Task requirements >> Print exactly the lines that run from the one containing "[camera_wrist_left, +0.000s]" to the final line of the data, both included, and print none of the pictures.

Source data >>

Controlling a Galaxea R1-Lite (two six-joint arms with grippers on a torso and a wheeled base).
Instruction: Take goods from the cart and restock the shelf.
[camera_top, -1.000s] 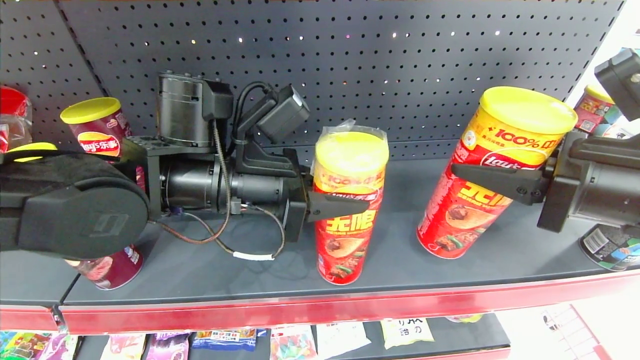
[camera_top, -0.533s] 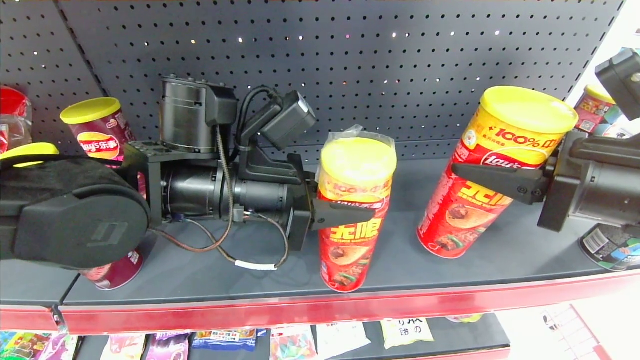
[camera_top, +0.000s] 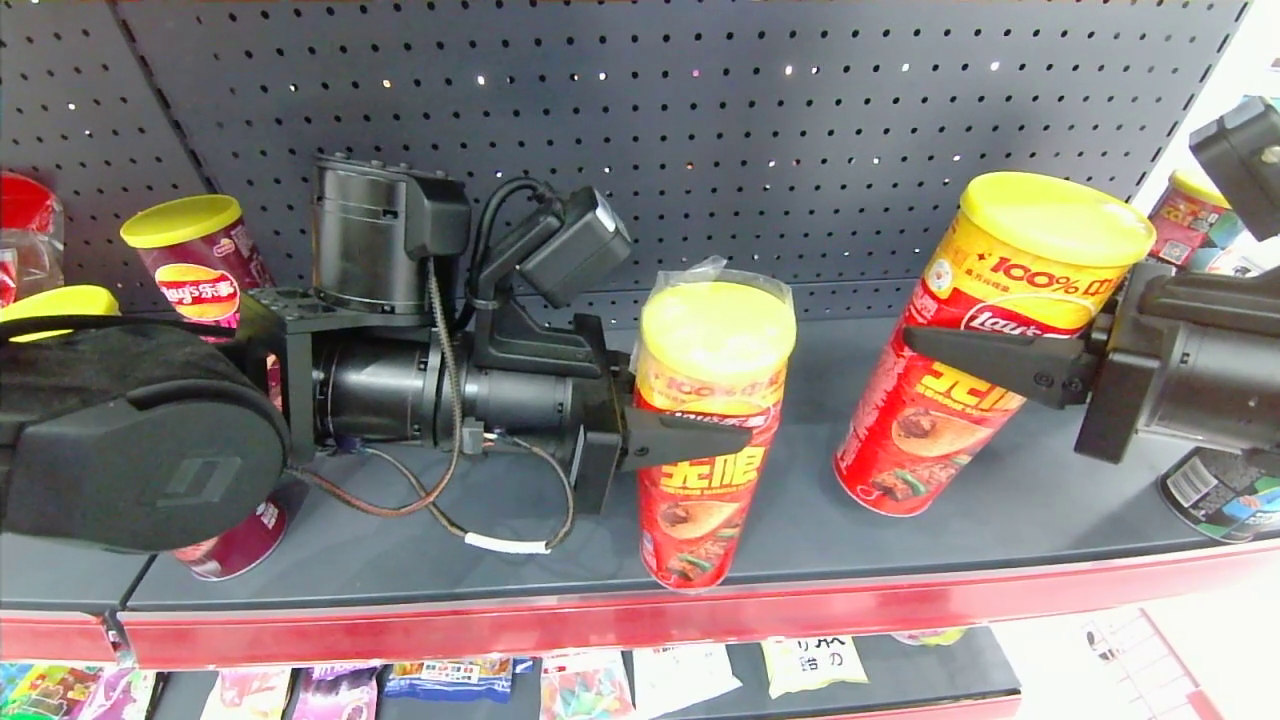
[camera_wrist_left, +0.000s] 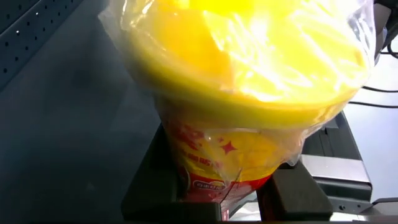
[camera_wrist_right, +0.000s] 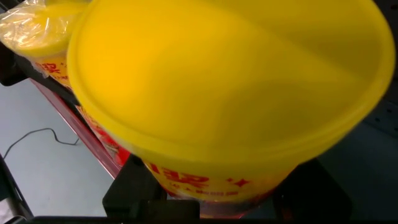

Written response >>
[camera_wrist_left, +0.000s] 
[camera_wrist_right, +0.000s] 

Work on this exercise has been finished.